The Working Interest Owner has advised the Trust that as a result of this
drilling, its estimates of proved reserves on this property have increased by
approximately 12,000 barrels of crude oil and condensate (3,000 barrels net to
the Trust) and 9,600,000 Mcf of gas (2,400,000 Mcf net to the Trust). In
addition, the Working Interest Owner has advised the Trust that it plans to
drill an exploratory well on this property in the third quarter of 1996 at an
estimated cost of approximately $584,000 ($146,000 net to the Trust). The
Working Interest Owner has advised the Trust that some of the future income from
production on these new wells may be offset significantly by accrued expenses
and Special Cost Escrow deposits related to such wells.

SIX MONTHS ENDED JUNE 30, 1996 AND 1995

     VOLUMES AND DOLLAR AMOUNTS DISCUSSED BELOW REPRESENT AMOUNTS RECORDED BY
THE WORKING INTEREST OWNERS UNLESS OTHERWISE SPECIFIED.

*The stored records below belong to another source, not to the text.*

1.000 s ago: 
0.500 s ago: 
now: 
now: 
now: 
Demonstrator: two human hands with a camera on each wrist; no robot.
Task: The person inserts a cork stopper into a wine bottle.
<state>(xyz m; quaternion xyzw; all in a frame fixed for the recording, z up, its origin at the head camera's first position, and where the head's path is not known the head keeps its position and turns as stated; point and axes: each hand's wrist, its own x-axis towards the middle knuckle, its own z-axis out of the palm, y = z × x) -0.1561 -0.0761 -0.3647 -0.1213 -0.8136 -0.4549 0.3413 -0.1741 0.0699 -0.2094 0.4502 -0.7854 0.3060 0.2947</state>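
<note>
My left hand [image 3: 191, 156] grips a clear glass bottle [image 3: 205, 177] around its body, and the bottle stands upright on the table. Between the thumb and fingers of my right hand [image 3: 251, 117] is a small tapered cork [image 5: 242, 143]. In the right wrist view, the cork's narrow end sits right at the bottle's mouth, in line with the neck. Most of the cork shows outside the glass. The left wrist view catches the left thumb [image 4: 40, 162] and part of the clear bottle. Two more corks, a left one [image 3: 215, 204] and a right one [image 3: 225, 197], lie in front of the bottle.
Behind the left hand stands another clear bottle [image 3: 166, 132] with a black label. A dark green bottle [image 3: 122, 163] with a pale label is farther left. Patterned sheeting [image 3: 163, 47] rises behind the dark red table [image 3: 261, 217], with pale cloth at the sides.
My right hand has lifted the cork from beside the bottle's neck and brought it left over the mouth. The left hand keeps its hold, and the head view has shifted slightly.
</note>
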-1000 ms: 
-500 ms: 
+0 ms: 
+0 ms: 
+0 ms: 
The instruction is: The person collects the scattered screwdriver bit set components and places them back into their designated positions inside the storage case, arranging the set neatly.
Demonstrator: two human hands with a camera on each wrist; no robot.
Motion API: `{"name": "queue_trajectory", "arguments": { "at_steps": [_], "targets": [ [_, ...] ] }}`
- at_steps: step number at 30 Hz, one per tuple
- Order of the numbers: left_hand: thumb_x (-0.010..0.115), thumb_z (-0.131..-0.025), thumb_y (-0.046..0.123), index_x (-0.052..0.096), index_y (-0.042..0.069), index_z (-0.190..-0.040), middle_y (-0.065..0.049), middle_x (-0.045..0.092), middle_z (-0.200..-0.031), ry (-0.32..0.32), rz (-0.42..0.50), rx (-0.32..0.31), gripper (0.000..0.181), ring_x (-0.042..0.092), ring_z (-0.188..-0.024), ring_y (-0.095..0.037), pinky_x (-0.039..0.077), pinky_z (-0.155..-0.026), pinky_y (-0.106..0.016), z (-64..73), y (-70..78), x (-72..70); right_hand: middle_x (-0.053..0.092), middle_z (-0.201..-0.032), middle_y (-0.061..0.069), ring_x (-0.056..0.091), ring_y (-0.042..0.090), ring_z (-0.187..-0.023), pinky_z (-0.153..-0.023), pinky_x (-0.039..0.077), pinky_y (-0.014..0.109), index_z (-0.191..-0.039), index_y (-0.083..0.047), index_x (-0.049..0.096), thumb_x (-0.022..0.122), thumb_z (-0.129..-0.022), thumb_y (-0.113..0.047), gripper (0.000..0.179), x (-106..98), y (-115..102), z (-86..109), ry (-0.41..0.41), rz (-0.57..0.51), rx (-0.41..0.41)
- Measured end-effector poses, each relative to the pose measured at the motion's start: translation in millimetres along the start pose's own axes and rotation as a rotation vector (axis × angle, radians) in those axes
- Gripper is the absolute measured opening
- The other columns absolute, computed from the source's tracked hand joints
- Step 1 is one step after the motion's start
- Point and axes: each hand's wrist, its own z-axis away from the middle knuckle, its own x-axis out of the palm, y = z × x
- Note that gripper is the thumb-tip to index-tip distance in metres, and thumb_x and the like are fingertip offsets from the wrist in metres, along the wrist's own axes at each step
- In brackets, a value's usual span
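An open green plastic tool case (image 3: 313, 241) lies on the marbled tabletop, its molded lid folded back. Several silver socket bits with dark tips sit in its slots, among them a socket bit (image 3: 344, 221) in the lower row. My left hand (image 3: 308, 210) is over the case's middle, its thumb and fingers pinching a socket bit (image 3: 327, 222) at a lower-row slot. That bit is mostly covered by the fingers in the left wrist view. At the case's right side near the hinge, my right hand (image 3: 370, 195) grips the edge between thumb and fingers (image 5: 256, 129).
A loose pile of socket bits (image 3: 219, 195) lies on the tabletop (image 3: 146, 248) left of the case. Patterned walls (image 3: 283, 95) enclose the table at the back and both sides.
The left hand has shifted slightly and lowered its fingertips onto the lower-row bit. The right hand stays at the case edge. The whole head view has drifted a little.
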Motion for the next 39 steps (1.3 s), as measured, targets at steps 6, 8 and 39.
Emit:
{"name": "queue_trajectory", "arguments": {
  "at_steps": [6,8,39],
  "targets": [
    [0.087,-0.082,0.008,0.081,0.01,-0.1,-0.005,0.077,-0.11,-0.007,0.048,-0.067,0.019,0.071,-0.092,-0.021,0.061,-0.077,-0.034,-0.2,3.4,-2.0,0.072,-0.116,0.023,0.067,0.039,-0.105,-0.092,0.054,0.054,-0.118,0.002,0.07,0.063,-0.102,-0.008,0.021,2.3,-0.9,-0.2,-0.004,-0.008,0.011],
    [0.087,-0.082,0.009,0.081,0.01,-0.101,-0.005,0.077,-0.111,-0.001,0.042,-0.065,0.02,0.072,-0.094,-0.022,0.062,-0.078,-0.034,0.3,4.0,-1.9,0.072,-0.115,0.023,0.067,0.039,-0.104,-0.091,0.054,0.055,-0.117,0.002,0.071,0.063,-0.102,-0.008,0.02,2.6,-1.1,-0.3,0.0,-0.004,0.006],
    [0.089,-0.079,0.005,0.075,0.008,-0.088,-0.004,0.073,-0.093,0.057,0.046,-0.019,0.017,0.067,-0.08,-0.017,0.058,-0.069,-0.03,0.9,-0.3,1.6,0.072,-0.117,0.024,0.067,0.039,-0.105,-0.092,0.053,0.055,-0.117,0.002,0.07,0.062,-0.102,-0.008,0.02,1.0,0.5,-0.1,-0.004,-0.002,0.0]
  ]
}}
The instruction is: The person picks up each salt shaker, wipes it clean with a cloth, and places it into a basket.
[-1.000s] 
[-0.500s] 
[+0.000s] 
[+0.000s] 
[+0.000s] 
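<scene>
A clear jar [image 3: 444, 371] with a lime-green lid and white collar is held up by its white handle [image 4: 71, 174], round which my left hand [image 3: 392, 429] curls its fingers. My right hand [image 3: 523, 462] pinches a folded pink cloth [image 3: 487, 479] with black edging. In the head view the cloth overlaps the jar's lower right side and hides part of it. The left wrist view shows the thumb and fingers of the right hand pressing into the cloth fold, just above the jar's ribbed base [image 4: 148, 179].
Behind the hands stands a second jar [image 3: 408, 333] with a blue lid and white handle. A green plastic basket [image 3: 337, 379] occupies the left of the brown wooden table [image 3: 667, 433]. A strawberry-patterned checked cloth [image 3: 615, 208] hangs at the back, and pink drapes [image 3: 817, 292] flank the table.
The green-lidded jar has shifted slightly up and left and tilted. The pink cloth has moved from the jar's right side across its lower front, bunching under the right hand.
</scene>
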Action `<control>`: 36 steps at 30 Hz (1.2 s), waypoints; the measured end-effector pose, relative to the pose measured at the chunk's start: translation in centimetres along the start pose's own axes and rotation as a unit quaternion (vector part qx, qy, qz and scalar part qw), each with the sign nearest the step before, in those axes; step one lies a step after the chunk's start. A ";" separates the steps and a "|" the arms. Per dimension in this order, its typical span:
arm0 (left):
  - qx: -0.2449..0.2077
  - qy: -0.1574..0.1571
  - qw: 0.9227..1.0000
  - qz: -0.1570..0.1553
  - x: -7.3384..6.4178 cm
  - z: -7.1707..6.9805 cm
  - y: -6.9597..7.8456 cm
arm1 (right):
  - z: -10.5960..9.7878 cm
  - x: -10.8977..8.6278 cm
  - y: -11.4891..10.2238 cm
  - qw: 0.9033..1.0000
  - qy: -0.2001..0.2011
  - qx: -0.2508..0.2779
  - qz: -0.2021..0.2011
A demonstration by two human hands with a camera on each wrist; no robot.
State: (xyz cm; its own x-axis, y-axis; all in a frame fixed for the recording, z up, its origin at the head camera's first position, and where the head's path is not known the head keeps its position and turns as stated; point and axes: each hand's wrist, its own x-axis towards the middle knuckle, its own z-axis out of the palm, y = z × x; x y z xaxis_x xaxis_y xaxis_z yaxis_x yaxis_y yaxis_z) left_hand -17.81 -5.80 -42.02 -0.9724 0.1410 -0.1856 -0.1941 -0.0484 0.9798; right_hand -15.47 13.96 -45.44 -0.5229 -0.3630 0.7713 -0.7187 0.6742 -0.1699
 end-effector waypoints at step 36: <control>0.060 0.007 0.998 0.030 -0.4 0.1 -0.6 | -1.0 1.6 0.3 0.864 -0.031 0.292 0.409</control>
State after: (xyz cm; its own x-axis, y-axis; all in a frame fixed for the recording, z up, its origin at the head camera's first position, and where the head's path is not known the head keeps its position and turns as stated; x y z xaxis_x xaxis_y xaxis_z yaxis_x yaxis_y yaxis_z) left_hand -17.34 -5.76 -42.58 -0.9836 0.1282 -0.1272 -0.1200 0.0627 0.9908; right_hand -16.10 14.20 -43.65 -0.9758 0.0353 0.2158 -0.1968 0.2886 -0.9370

     Ship Shoal 182/183 gas revenues increased from $234,134 in the first six
months of 1995 to $452,833 in the first six months of 1996, primarily due to the
increase in the average natural gas sales price from $1.74 per Mcf in the first
six months of 1995 to $2.84 per Mcf in the same period of 1996. In addition,
there was an increase in the gas volumes from 133,583 Mcf in the first six
months of 1995 to 165,437 Mcf in the first six months of 1996 due primarily to
the C-10 well being watered out and the C-4 well being sanded in throughout the
second quarter of 1995. A decrease in crude oil production from 131,690 barrels
in the first six months of 1995 to 107,996 barrels in the first six months of
1996 and an increase in the average crude oil price from $16.25 per barrel in
the first six months of 1995 to $17.33 per barrel for the same period in 1996
resulted in a decrease in crude oil revenues from $2,140,011 in the first six
months of 1995 to $1,871,528 in the first six months of 1996. The decrease in
crude oil production was primarily due to a continued natural production decline
on this property. Operating expenses increased from $614,243 in the first six
months of 1995 to $790,594 in the first six months of 1996 due primarily to a
compressor repair in the second quarter of 1996. Capital expenditures increased
from $36,972 in the first six months of 1995 to $1,974,279 for the same period
in 1996 due primarily to the drilling of the F-2 delineation gas well on this
property in the first quarter of 1996.

     Eugene Island 339 gas revenues increased from $710,587 in the first six
months of 1995 to $805,359 in the first six months of 1996 due primarily to an
increase in the average price received for natural gas from $1.79 per Mcf in the
first six months of 1995 to $2.73 per Mcf for the same period in 1996. The
increase in the average price received was partially offset by a decrease in gas
volumes from 381,282 Mcf in the first 

                                       10

six months of 1995 to 294,744 Mcf in the first six months of 1996. The decrease
in gas volumes was due primarily to a revised volume allocation between
purchasers of approximately 45,300 Mcf (11,325 Mcf net to the Trust) in favor of
the Working Interest Owner on this property in the first quarter of 1995 and a
continued natural production decline on this property. Crude oil revenues
increased from $1,448,692 in the first six months of 1995 to $5,910,665 in the
first six months of 1996 due primarily to an increase in volumes from 90,826
barrels in the first six months of 1995 to 364,522 barrels for the same period
in 1996. The increase in volumes was primarily attributable to the wells being
temporarily shut in on this property in the first quarter of 1995 and to volumes
being understated in 1995 on the B-13 well. The B-13 well adjustment was made in
the first quarter of 1996. In addition, there was an increase in the average
price received for crude oil and condensate from $15.95 per barrel in the first
six months of 1995 to $16.21 per barrel for the same period in 1996. Operating
expenses decreased from $846,596 in the first six months of 1995 to $614,672 in
the first six months of 1996 due primarily to a reduction in environmental
compliance costs and a service facilities credit on this property in the first
quarter of 1996.

     West Cameron 643 gas revenues increased from $414,586 in the first six
months of 1995 to $2,041,628 in the first six months of 1996 primarily due to an
increase in gas volumes. Gas volumes increased from 252,768 Mcf in the first six
months of 1995 to 803,814 Mcf for the same period in 1996 primarily due to
successful workovers on the A-2 and A-9 wells in the first quarter of 1996 and
the successful drilling of the B-8 sidetrack well during the second quarter of
1996. In addition, there was an increase in the average price received for
natural gas from $1.64 per Mcf in the first six months of 1995 to $2.54 per Mcf
in the first six months of 1996. Capital expenditures increased from $244,497 in
the first six months of 1995 to $1,951,892 for the same period in 1996 due
primarily to costs associated with workovers on the A-2, A-6, A-9, A-10, A-16
and B-3 wells on this property in the first quarter of 1996.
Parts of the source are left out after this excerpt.